After the second surgery, I miraculously could use a fork again. I could speak in sentences. I could stay awake. I could write and feverishly started doing so. I also began researching how I could help my brain recover from the injuries it sustained. And that is what I want to share with you today.
Most of us know that diet and exercise have a positive effect on our well-being. We eat our blueberries and dark chocolate, use turmeric freely and might even drink green tea. Most of us also exercise. These are all well-known gold standards. But what you may not be aware of is that reading and writing surpass these gold standards when it comes to neurogenesis. Reading and writing help keep our brain cells alive.
Studies at Harvard Medical School and other notable institutions underscore the importance of both reading and writing. It turns out that these two practices reduce the rate of memory decline by 32%. That’s pretty amazing, don’t you think?
When we read or write, several regions of the brain are involved in the processing of information to create connections. These connections are what give life to the brain cells and generate more.
Here are a few of the top recommended practices.
- Enhance your Mental Stimulation through reading, writing, studying, and researching. What weightlifting achieves for bodybuilders, these mental practices do for the brain by increasing and fortifying the cells. New skills that push us beyond our comfort zone do the same. As we learn, by stretching ourselves with one project or another, we create connections between nerve cells and generate new ones. So when we struggle with a poem or post or a particular chapter in our latest and greatest, we need to remind ourselves that we’re making connections, the really important kind.
- Engage in Social Networking: According to researchers, a large network of family and friends and participation in social activities through blogs, zoom, or in person, stimulate the brain and support cognitive activities. In other words, they reduce the risk of dementia. Who knew that keeping an active blog could be so important? Right? But through that simple medium, we establish friendships, learn new skills, and share information. We create a family of sorts.
- Free your Inner Child: A favorite expression of author D. L. Finn is to embrace your inner child, and as it happens, researchers have recently studied the benefits of doing just that. They first watched children play in their imaginary worlds and tracked the brain activity. Then they studied adults and encouraged them to let their minds wander freely. What they discovered was an increase in the brain waves coming from the frontal lobe, the area that is associated with creative thinking.
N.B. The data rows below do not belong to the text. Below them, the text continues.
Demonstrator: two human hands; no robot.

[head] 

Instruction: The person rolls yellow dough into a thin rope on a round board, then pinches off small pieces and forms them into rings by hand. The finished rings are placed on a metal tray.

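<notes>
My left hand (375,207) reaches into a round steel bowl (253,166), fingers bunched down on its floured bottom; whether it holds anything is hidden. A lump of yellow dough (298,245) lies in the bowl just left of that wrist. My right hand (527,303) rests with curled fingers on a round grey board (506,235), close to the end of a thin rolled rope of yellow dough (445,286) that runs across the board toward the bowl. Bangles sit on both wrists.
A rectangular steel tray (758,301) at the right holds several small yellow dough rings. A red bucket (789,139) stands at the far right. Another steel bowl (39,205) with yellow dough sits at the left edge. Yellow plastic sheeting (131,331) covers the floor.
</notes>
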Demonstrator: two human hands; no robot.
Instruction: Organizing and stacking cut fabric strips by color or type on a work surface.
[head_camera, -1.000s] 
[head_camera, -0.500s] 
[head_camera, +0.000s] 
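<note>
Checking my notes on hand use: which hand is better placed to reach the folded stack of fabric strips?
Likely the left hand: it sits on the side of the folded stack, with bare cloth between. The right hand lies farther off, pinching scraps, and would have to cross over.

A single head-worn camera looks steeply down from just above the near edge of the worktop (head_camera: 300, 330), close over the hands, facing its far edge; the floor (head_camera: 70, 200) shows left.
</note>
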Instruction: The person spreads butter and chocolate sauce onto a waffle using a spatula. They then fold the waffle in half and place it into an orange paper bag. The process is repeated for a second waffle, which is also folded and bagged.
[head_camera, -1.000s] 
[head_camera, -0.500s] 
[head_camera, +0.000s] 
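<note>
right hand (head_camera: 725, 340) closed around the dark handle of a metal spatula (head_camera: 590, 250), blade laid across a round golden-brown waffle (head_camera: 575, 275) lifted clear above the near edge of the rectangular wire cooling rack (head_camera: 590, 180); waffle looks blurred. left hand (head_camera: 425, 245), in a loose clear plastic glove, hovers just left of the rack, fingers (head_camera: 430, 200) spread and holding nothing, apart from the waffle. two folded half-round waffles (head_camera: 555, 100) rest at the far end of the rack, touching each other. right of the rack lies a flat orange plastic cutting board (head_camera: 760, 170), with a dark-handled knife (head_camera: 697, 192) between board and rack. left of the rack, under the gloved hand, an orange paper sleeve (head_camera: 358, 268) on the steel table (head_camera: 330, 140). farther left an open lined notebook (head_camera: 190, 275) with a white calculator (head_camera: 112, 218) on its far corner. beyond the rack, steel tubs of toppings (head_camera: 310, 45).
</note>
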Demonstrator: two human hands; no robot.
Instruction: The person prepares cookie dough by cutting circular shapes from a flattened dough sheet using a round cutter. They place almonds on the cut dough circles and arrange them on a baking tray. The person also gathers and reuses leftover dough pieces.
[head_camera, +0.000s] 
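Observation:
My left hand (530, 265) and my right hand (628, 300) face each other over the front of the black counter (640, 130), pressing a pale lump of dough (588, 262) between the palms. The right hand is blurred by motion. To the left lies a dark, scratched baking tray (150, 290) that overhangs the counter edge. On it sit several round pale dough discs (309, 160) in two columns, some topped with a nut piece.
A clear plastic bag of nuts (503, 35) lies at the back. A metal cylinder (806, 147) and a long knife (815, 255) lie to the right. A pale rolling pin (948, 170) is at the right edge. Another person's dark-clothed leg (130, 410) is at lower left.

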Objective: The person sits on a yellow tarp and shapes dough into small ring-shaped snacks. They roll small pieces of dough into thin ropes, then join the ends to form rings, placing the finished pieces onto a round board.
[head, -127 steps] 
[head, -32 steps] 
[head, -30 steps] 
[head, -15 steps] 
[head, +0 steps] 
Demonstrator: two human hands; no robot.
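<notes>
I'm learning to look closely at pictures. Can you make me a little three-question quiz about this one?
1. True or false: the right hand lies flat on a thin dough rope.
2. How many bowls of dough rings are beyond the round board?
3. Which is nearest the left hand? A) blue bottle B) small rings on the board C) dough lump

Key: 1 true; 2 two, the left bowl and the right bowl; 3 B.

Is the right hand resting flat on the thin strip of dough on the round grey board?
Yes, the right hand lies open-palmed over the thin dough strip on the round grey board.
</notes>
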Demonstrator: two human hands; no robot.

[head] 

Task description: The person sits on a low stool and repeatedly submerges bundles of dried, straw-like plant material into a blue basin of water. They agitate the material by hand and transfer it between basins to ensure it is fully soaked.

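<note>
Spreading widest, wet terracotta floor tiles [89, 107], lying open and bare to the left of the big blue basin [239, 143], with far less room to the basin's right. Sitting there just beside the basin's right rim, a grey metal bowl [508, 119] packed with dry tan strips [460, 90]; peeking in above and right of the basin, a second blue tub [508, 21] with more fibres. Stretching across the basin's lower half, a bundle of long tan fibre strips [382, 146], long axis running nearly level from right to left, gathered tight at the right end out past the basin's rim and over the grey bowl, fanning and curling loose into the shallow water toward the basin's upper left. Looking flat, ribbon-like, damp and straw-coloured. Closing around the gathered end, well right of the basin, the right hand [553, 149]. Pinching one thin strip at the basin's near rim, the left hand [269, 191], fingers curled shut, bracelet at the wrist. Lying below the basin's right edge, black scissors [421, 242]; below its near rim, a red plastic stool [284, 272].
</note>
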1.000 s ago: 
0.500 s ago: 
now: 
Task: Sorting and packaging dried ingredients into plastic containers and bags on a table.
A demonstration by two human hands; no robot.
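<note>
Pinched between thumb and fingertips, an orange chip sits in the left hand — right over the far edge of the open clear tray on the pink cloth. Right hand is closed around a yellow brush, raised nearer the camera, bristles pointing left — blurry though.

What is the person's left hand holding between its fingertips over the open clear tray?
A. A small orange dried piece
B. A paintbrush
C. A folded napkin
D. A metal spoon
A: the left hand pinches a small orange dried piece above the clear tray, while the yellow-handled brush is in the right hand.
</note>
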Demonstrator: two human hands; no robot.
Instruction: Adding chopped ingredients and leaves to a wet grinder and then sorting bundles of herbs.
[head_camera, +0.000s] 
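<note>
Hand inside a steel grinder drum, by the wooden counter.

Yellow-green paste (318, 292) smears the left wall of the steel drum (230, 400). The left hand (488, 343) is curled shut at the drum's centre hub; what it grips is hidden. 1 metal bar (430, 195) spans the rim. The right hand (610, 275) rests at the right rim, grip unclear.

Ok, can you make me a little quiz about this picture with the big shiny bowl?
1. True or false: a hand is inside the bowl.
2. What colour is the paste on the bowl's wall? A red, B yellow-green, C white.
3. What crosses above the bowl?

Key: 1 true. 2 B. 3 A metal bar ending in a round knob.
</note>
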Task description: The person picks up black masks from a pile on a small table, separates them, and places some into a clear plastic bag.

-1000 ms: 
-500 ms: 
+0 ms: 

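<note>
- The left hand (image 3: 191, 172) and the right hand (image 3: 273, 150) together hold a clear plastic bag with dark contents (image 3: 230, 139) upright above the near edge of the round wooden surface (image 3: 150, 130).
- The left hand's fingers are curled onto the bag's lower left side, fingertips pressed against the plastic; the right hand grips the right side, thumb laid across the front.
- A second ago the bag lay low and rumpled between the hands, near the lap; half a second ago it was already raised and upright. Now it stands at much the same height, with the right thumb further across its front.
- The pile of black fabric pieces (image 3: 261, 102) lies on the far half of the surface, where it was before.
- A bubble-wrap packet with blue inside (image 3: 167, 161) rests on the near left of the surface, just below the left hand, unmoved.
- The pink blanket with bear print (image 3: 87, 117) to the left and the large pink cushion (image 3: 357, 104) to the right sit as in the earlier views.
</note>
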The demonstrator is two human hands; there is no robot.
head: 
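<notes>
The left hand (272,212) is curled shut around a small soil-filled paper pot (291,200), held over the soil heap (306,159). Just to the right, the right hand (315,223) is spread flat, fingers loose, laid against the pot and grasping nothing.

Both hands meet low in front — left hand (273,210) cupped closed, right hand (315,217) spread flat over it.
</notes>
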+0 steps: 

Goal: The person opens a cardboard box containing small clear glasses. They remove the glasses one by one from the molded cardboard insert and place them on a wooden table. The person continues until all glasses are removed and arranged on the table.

With that in mind, if you find yourself dreaming when you’re trying to complete a task, be encouraged. Creative thinking just might follow!
Before we jump into our camper and head out to write our next best seller, I have a closing thought. When asked if there was anything a person could do to slow down cognitive decline, The Fisher Center for Alzheimer’s Research Foundation responded as follows:
“Yes … read more books, write more, and do activities that keep your brain busy irrespective of your age.”
I don’t know about you, but I’m feeling the urge to focus on my WIP. With the medical profession nudging all of us to get busy and write, how can we resist? After all, our brains deserve our attention.
I’d be honored if you’d share your thoughts below. Happy writing and reading everyone!